Charles Henry Kennett Watkins (14 July 1847 – 31 July 1933) was a New Zealand artist who was known for his New Zealand landscape paintings. He also painted scenes from the New Zealand Wars as well as of Maori life and history.

Charles Henry Kennett Watkins was born in Ootacamund, India to Major John Watkins of the Indian Army.[1] After attending Wellington College and studying in Switzerland and France, Kennett immigrated to New Zealand at the age of twenty-seven where he first found work as a photographer before teaching in Russell.[2] In 1876 he moved to Auckland where he found work as an art teacher, becoming the first and only headmaster of the Auckland Free School of Art.[3] The same year, he married Clara Eliza Alice Davis at Kerikeri and had four children.

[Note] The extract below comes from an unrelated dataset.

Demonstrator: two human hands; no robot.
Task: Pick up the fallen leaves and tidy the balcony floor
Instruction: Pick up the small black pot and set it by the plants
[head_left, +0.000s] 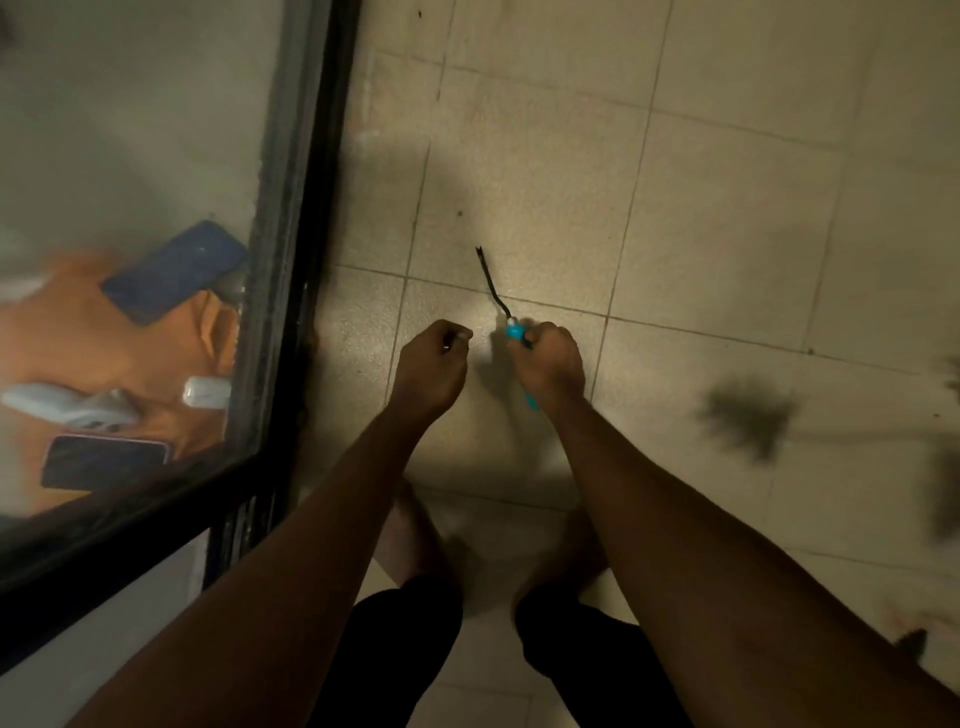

His 1912 painting 'The legend of the voyage to New Zealand', a depiction of the arrival of the 'Great Fleet' of migration canoes in 1350, played a role in mythologising the arrival of Māori in New Zealand. It was gifted to the Auckland Art Gallery in 1913.[4][5]

Kennett retired in 1915 and settled in the East Cape and later in Dannevirke. In 1931, he moved to Mercury Bay. He continued to paint in his retirement and died on 31 July 1933 in Mercury Bay. Survived by his wife and three children, he was buried at Whitianga Public Cemetery.[6][7]